Trade Unions: no more brushing sexual harassment & violence under the table!

Trade unions and employers play a major role in making work safe for women, and helping to eliminate harassment and violence against women,” said Luca Visentini, Secretary General of the European Trade Union Confederation (ETUC). “Collective agreements have shown to be a most effective means to combat this scourge.”


In the run up to the UN’s International Day for the Elimination of Violence against Women (25 November) the ETUC is highlighting the effectiveness of collective agreements for combatting violence against women, and underlines that the battle is far from won, calling for strengthened efforts to promote policies and procedures at the workplace to eradicate harassment and violence against women.


The ETUC calls for employers and trade unions to redouble their efforts to end harassment and violence against women in the workplace, and to support women who are victims of domestic violence.


A ground-breaking ETUC study ‘Safe at home, safe at work’, published this year, shows that trade unions are leading the fight against violence at the work place. There are now more than 160 collective agreements in place which have been negotiated by the trade unions in 10 EU countries addressing the multiple forms of harassment and violence that women may be subject to.  The ETUC says these agreements should encourage more trade unions and employers to:

  1. Negotiate policies, procedures and awareness-raising actions at sectoral and company level.
  2. Produce model workplace policies, and train workplace trade union representatives to negotiate agreements and policies on sexual harassment and violence.
  3. Ensure health and safety and wellbeing initiatives include solutions to harassment and violence against women.
  4. Provide information and support to workers experiencing violence and harassment at work or at home.
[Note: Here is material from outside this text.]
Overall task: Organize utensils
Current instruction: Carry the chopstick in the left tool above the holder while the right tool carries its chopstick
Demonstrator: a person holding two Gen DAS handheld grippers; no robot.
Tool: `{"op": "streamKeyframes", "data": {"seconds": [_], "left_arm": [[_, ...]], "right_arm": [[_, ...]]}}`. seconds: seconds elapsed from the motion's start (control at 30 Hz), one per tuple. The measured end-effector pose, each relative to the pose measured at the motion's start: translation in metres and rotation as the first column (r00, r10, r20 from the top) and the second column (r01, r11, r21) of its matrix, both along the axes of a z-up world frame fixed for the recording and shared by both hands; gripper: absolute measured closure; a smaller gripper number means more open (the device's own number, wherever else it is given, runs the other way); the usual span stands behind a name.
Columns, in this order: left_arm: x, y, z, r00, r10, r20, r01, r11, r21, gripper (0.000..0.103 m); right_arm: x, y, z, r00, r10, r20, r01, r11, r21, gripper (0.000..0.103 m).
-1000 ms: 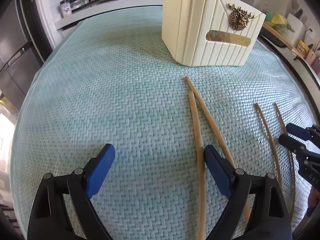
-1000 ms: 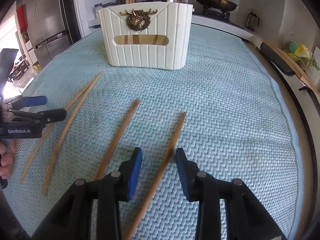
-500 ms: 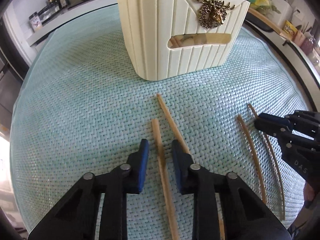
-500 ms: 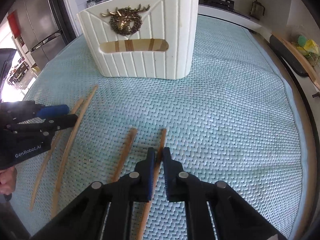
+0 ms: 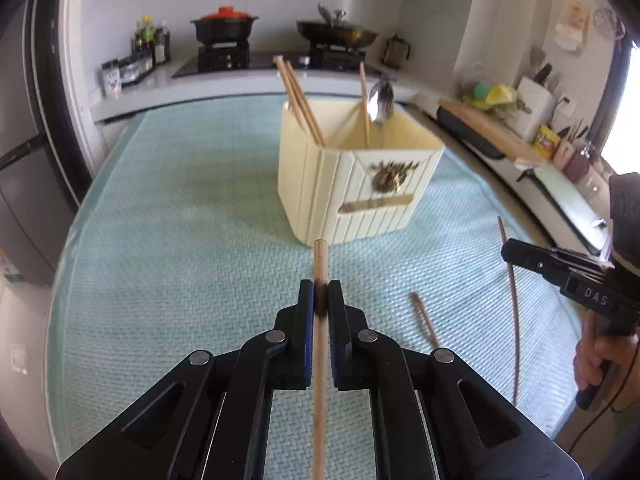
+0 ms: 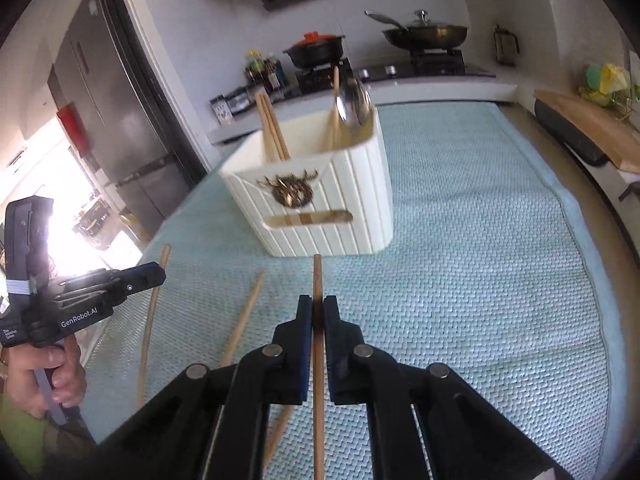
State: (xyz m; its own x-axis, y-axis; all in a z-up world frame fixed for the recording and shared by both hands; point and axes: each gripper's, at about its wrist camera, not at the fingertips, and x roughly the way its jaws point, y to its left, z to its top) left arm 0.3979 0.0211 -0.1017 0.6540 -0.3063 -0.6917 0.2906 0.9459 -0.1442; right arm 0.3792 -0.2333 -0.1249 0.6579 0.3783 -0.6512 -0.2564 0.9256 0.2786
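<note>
Both my grippers have closed since the earlier frames, where each stood open over the chopsticks lying flat on the mat. My left gripper [image 5: 321, 298] is now clamped on one chopstick [image 5: 319, 360]; my right gripper [image 6: 317, 310] is clamped on another, the right-held chopstick [image 6: 317, 360]. Both sticks are off the mat now, lifted, and the view has tipped up to show the kitchen behind.

Left wrist view, bottom centre: the held chopstick runs near vertical in frame, long axis along my fingers, tip pointing up-frame toward the holder [image 5: 356, 184]. To the lower right one loose chopstick [image 5: 425, 322] lies on the teal mat [image 5: 180, 240]. Further right, the thin stick [image 5: 513, 304] is the one in my other gripper [image 5: 516, 254], seen at right-middle with a hand [image 5: 600, 356] on its handle.

Right wrist view, bottom centre: same layout, stick vertical in frame, tip just below the holder's [image 6: 320, 204] base. The loose chopstick [image 6: 244, 316] lies slanted at lower left; my left gripper [image 6: 154, 276] sits at the left edge with its stick [image 6: 150, 320] running down-frame.

Far: the cream holder stands upright at frame centre, with upright chopsticks [image 5: 298, 100] in its left part and a spoon [image 5: 380, 102] in its right. Stove with pots behind, blurred.
</note>
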Motion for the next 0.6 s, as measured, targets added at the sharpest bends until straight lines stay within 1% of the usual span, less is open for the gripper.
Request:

Women should not have to #MeToo,” said Montserrat Mir, ETUC Confederal Secretary, “there should be no more brushing sexual harassment and violence under the carpet. Trade unions and employers need to work together to stamp it out. There are many good examples of policies and procedures to tackle harassment and violence, and support for victims, negotiated by trade unions in many European countries. These efforts need to be redoubled.”


The ETUC also calls on policy-makers to strengthen the legal framework and believes that an ILO Convention against violence against women is long-overdue.


For the report ‘Safe at home, safe at work’

See p9 of the pdf of the ‘full report’ for the 10 things that trade unions can do to tackle harassment and violence against women.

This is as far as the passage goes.